Exercise description: Transcribe each entry. Change nothing.

*** Extracted data Section Begins ***

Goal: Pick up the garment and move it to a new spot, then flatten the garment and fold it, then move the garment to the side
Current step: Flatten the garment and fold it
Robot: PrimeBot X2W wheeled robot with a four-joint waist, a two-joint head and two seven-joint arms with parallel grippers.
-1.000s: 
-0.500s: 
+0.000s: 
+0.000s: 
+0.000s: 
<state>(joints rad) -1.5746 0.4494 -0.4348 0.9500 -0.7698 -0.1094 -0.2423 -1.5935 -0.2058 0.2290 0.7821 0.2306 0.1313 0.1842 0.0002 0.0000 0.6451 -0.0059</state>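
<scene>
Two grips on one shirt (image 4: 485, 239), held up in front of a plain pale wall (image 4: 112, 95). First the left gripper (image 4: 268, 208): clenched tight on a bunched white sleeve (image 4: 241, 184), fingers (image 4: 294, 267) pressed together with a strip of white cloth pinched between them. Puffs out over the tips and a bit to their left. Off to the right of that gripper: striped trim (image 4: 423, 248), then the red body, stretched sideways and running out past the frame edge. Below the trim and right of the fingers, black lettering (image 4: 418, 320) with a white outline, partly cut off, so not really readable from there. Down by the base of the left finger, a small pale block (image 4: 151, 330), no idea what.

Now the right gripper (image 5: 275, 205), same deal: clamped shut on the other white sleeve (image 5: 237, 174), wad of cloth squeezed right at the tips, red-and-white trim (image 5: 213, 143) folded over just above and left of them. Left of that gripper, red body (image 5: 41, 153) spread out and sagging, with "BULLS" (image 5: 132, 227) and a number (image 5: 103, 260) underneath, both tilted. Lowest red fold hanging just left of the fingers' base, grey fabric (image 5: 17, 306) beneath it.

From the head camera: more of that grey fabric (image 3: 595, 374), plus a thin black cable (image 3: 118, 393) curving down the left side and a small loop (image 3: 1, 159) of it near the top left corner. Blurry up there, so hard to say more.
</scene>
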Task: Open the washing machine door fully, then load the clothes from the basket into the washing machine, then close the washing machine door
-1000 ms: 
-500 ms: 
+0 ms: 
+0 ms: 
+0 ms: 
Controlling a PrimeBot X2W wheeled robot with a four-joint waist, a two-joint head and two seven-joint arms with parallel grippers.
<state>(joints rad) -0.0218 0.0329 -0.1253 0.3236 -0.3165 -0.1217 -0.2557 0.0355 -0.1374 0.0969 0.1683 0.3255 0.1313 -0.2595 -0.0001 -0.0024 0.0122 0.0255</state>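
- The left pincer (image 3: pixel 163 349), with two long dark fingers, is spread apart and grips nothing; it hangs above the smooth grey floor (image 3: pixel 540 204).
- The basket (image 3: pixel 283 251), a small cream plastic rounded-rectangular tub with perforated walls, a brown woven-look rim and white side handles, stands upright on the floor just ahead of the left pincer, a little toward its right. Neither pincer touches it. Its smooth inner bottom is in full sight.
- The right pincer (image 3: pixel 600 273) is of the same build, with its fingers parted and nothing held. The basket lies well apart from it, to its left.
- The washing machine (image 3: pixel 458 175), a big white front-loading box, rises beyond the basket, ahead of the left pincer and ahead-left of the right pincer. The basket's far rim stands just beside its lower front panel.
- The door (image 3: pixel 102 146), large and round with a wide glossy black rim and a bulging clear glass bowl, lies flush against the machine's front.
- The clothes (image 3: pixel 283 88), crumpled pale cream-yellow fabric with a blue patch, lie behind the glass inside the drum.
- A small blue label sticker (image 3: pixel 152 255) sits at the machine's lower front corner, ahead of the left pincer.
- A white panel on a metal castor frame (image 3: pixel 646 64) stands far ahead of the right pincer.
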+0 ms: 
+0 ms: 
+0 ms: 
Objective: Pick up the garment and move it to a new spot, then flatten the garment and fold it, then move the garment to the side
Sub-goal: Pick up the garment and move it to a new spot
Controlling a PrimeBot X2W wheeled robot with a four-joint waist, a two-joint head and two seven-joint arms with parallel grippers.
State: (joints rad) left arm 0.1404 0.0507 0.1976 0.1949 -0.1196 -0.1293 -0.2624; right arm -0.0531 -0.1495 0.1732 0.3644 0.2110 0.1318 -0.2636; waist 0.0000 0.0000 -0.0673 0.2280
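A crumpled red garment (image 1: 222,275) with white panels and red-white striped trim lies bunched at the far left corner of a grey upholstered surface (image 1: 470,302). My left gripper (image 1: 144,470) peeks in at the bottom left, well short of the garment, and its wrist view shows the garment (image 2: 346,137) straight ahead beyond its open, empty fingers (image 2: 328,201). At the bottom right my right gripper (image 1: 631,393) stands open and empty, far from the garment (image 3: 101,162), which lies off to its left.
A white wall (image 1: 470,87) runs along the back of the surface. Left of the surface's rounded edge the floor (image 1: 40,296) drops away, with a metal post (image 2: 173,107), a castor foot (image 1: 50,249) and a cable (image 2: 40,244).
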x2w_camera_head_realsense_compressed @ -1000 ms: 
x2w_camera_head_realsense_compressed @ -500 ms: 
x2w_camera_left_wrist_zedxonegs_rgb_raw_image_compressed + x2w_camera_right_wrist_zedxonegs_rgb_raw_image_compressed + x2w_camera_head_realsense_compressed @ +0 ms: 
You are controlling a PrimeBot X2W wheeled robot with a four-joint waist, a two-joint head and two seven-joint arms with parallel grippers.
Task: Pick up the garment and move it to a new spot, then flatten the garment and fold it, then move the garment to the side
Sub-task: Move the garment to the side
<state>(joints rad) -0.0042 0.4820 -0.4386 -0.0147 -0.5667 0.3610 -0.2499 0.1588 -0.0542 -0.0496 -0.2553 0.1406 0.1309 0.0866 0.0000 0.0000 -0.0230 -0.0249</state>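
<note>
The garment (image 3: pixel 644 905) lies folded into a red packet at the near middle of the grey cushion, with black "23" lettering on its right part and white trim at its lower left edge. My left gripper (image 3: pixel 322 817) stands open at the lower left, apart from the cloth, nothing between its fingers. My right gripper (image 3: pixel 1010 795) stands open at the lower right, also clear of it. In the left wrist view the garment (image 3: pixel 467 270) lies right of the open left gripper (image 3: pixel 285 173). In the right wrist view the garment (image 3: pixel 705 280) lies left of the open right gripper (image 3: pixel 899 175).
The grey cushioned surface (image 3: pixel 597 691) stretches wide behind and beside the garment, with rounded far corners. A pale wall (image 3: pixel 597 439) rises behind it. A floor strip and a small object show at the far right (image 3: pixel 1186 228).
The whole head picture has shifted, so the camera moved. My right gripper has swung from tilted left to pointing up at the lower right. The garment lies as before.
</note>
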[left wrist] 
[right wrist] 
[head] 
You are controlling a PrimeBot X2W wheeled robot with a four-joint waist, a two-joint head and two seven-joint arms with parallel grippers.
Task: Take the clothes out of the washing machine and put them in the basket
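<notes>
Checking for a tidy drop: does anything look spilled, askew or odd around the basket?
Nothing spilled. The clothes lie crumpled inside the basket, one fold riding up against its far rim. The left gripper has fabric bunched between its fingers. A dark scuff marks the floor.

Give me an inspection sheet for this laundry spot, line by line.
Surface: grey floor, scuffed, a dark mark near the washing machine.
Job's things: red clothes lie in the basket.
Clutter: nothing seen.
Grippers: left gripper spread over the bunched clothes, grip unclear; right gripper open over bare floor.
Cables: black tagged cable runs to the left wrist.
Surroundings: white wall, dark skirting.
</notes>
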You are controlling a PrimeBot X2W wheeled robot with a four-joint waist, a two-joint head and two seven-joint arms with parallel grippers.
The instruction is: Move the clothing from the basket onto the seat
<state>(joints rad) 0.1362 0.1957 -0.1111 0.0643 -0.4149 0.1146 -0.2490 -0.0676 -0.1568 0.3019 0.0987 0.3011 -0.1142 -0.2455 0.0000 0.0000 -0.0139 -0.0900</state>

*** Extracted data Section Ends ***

Answer for this exercise:
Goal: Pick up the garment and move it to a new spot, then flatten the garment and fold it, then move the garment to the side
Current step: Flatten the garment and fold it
Robot: PrimeBot X2W wheeled robot with a four-joint waist, a two-joint head and two seven-joint arms with parallel grippers.
-1.000s: 
-0.500s: 
+0.000s: 
+0.000s: 
+0.000s: 
<state>(joints rad) -1.5746 0.4494 -0.4348 0.9500 -0.7698 -0.1094 -0.2423 -1.5935 -0.2058 0.2290 0.7821 0.2306 0.1313 0.1842 0.0002 0.0000 0.6451 -0.0059</state>
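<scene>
Two grips on one shirt (image 4: 485, 239), held up in front of a plain pale wall (image 4: 112, 95). First the left gripper (image 4: 268, 208): clenched tight on a bunched white sleeve (image 4: 241, 184), fingers (image 4: 294, 267) pressed together with a strip of white cloth pinched between them. Puffs out over the tips and a bit to their left. Off to the right of that gripper: striped trim (image 4: 423, 248), then the red body, stretched sideways and running out past the frame edge. Below the trim and right of the fingers, black lettering (image 4: 418, 320) with a white outline, partly cut off, so not really readable from there. Down by the base of the left finger, a small pale block (image 4: 151, 330), no idea what.

Now the right gripper (image 5: 275, 205), same deal: clamped shut on the other white sleeve (image 5: 237, 174), wad of cloth squeezed right at the tips, red-and-white trim (image 5: 213, 143) folded over just above and left of them. Left of that gripper, red body (image 5: 41, 153) spread out and sagging, with "BULLS" (image 5: 132, 227) and a number (image 5: 103, 260) underneath, both tilted. Lowest red fold hanging just left of the fingers' base, grey fabric (image 5: 17, 306) beneath it.

From the head camera: more of that grey fabric (image 3: 595, 374), plus a thin black cable (image 3: 118, 393) curving down the left side and a small loop (image 3: 1, 159) of it near the top left corner. Blurry up there, so hard to say more.
</scene>
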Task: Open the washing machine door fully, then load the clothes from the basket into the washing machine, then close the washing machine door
-1000 ms: 
-500 ms: 
+0 ms: 
+0 ms: 
+0 ms: 
Controlling a PrimeBot X2W wheeled robot with a four-joint waist, a two-joint head and two seven-joint arms with parallel grippers.
<state>(joints rad) -0.0218 0.0329 -0.1253 0.3236 -0.3165 -0.1217 -0.2557 0.0355 -0.1374 0.0969 0.1683 0.3255 0.1313 -0.2595 -0.0001 -0.0024 0.0122 0.0255</state>
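- The left pincer (image 3: pixel 163 349), with two long dark fingers, is spread apart and grips nothing; it hangs above the smooth grey floor (image 3: pixel 540 204).
- The basket (image 3: pixel 283 251), a small cream plastic rounded-rectangular tub with perforated walls, a brown woven-look rim and white side handles, stands upright on the floor just ahead of the left pincer, a little toward its right. Neither pincer touches it. Its smooth inner bottom is in full sight.
- The right pincer (image 3: pixel 600 273) is of the same build, with its fingers parted and nothing held. The basket lies well apart from it, to its left.
- The washing machine (image 3: pixel 458 175), a big white front-loading box, rises beyond the basket, ahead of the left pincer and ahead-left of the right pincer. The basket's far rim stands just beside its lower front panel.
- The door (image 3: pixel 102 146), large and round with a wide glossy black rim and a bulging clear glass bowl, lies flush against the machine's front.
- The clothes (image 3: pixel 283 88), crumpled pale cream-yellow fabric with a blue patch, lie behind the glass inside the drum.
- A small blue label sticker (image 3: pixel 152 255) sits at the machine's lower front corner, ahead of the left pincer.
- A white panel on a metal castor frame (image 3: pixel 646 64) stands far ahead of the right pincer.
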+0 ms: 
+0 ms: 
+0 ms: 
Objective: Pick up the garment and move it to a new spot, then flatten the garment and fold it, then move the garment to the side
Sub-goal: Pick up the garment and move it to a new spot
Controlling a PrimeBot X2W wheeled robot with a four-joint waist, a two-joint head and two seven-joint arms with parallel grippers.
State: (joints rad) left arm 0.1404 0.0507 0.1976 0.1949 -0.1196 -0.1293 -0.2624; right arm -0.0531 -0.1495 0.1732 0.3644 0.2110 0.1318 -0.2636; waist 0.0000 0.0000 -0.0673 0.2280
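A crumpled red garment (image 1: 222,275) with white panels and red-white striped trim lies bunched at the far left corner of a grey upholstered surface (image 1: 470,302). My left gripper (image 1: 144,470) peeks in at the bottom left, well short of the garment, and its wrist view shows the garment (image 2: 346,137) straight ahead beyond its open, empty fingers (image 2: 328,201). At the bottom right my right gripper (image 1: 631,393) stands open and empty, far from the garment (image 3: 101,162), which lies off to its left.
A white wall (image 1: 470,87) runs along the back of the surface. Left of the surface's rounded edge the floor (image 1: 40,296) drops away, with a metal post (image 2: 173,107), a castor foot (image 1: 50,249) and a cable (image 2: 40,244).
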x2w_camera_head_realsense_compressed @ -1000 ms: 
x2w_camera_head_realsense_compressed @ -500 ms: 
x2w_camera_left_wrist_zedxonegs_rgb_raw_image_compressed + x2w_camera_right_wrist_zedxonegs_rgb_raw_image_compressed + x2w_camera_head_realsense_compressed @ +0 ms: 
You are controlling a PrimeBot X2W wheeled robot with a four-joint waist, a two-joint head and two seven-joint arms with parallel grippers.
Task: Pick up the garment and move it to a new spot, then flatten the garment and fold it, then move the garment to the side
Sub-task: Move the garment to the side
<state>(joints rad) -0.0042 0.4820 -0.4386 -0.0147 -0.5667 0.3610 -0.2499 0.1588 -0.0542 -0.0496 -0.2553 0.1406 0.1309 0.0866 0.0000 0.0000 -0.0230 -0.0249</state>
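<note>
The garment (image 3: pixel 644 905) lies folded into a red packet at the near middle of the grey cushion, with black "23" lettering on its right part and white trim at its lower left edge. My left gripper (image 3: pixel 322 817) stands open at the lower left, apart from the cloth, nothing between its fingers. My right gripper (image 3: pixel 1010 795) stands open at the lower right, also clear of it. In the left wrist view the garment (image 3: pixel 467 270) lies right of the open left gripper (image 3: pixel 285 173). In the right wrist view the garment (image 3: pixel 705 280) lies left of the open right gripper (image 3: pixel 899 175).
The grey cushioned surface (image 3: pixel 597 691) stretches wide behind and beside the garment, with rounded far corners. A pale wall (image 3: pixel 597 439) rises behind it. A floor strip and a small object show at the far right (image 3: pixel 1186 228).
The whole head picture has shifted, so the camera moved. My right gripper has swung from tilted left to pointing up at the lower right. The garment lies as before.
</note>
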[left wrist] 
[right wrist] 
[head] 
You are controlling a PrimeBot X2W wheeled robot with a four-joint waist, a two-joint head and two seven-joint arms with parallel grippers.
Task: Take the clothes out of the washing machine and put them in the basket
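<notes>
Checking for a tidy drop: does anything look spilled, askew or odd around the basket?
Nothing spilled. The clothes lie crumpled inside the basket, one fold riding up against its far rim. The left gripper has fabric bunched between its fingers. A dark scuff marks the floor.

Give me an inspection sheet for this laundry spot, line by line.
Surface: grey floor, scuffed, a dark mark near the washing machine.
Job's things: red clothes lie in the basket.
Clutter: nothing seen.
Grippers: left gripper spread over the bunched clothes, grip unclear; right gripper open over bare floor.
Cables: black tagged cable runs to the left wrist.
Surroundings: white wall, dark skirting.
</notes>
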You are controlling a PrimeBot X2W wheeled robot with a four-joint waist, a two-joint head and two seven-joint arms with parallel grippers.
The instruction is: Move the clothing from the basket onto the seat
<state>(joints rad) 0.1362 0.1957 -0.1111 0.0643 -0.4149 0.1146 -0.2490 -0.0676 -0.1568 0.3019 0.0987 0.3011 -0.1142 -0.2455 0.0000 0.0000 -0.0139 -0.0900</state>

Nothing remains to be added to the exercise.